Борович покраснел, но решил убедить Мишеньку, что не понимает аллюзий.
– Хочешь сказать, что только бы не у себя?
Урусов взглянул ему в глаза и спросил:
– Позволишь?
– Что именно?
– Полную откровенность.
Борович знал, наверняка знал, что именно хочет сказать Урусов, боялся этого, но стиснул зубы и процедил:
– Прошу.
– К твоим услугам: ты ее любишь.
– Мишенька!..
– Любишь ее уже долгие годы. Не просто любишь – ты влюблен.
Борович хотел рассмеяться, но у него перехватило горло, и он только откашлялся.
– Не обижайся, – начал Урусов. – Я не присваиваю себе право копаться в твоих чувствах только оттого, что мы кузены и друзья. Я веду себя как обычный прохожий по отношению к несчастному ближнему своему, который забросил собственную ногу себе за шею и не может ее снять без посторонней помощи. А ты не просто сделал это, но и пытаешься уговорить себя, что все в порядке, что так и нужно. Уговорить и себя, и других. Пойми, я не требую от тебя, чтобы ты принял последствия этого положения вещей. Мне просто жалко человека, замершего в карикатурной позе. Я и сам начинаю страдать. Закуришь? – Он протянул Боровичу портсигар.

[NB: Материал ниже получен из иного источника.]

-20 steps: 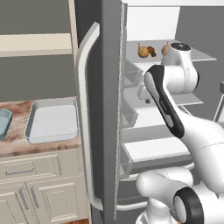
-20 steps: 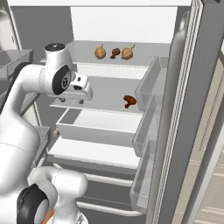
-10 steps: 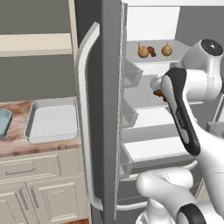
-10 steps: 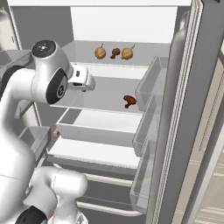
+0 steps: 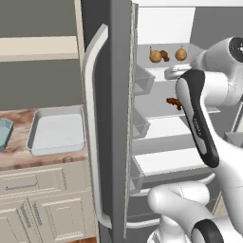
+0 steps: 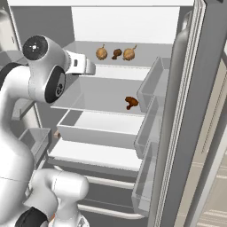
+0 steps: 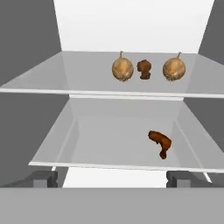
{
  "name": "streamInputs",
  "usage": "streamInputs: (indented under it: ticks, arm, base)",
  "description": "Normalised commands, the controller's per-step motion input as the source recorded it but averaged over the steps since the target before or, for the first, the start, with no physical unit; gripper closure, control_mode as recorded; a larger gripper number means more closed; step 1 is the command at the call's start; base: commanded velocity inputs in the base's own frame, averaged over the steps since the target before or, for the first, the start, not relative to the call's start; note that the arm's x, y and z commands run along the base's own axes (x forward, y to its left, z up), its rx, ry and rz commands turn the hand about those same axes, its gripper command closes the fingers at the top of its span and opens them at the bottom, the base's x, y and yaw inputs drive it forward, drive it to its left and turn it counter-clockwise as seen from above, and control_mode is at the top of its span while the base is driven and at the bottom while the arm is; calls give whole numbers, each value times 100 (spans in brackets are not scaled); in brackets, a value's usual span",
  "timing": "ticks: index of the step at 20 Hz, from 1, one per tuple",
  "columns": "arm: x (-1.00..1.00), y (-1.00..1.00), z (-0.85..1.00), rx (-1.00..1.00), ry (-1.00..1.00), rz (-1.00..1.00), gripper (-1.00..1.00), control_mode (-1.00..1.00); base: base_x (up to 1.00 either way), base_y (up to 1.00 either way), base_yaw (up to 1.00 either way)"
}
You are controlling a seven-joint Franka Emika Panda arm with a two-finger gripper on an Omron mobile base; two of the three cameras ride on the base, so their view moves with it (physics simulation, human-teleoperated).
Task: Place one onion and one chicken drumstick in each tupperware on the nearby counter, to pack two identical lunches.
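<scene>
Two onions sit on the fridge's upper glass shelf with a chicken drumstick between them. A second chicken drumstick lies on the shelf below, towards the right. My gripper is open and empty, held in front of the shelves and apart from all the food. From the right base view the gripper hangs left of the onions. On the marbled counter stand the pale grey-white tupperware and the light-blue tupperware, both empty as far as I can see.
The fridge's left door with its long handle stands between the shelves and the counter. The right door carries several bins. A drawer sits under the lower shelf. Beige cabinets are below the counter.
The arm has risen and the hand has swung up level with the upper shelf. The jaws have spread wider. The food has not moved.
</scene>
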Motion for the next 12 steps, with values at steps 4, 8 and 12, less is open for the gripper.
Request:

Однако Стефан этого движения не заметил.
Какое-то время они сидели молча. Наконец Борович тихо заговорил:
– Ты плохой наблюдатель, Мишенька. Ты очень плохой наблюдатель. Такую ошибку ты делаешь всегда, когда начинаешь искать аргументы к наперед заданному тезису. А ты всегда находишь их немало. Таким образом можно любое марево встроить в реальность, но инкрустация эта останется лишь свидетельством гибкости воображения. Я не закидывал ногу себе за шею. Возможно, я и сразу пришел в мир в этой довольно неудобной, в этой… карикатурной позе. Это раз. Кроме того, я вовсе не считаю ее приятной. И наконец… я не влюблен в Богну. Возможно, было бы проще и ближе к твоему мнению обо мне – и ближе к так называемому человеческому естеству вообще, – если бы я влюбился в Богну. Но это предположение, увы, должно быть полностью исключено. Ты опираешься на слишком поверхностные данные. Слишком простецки комментируешь истинное дружеское чувство, которое я испытываю к госпоже Богне и которого никогда не скрывал.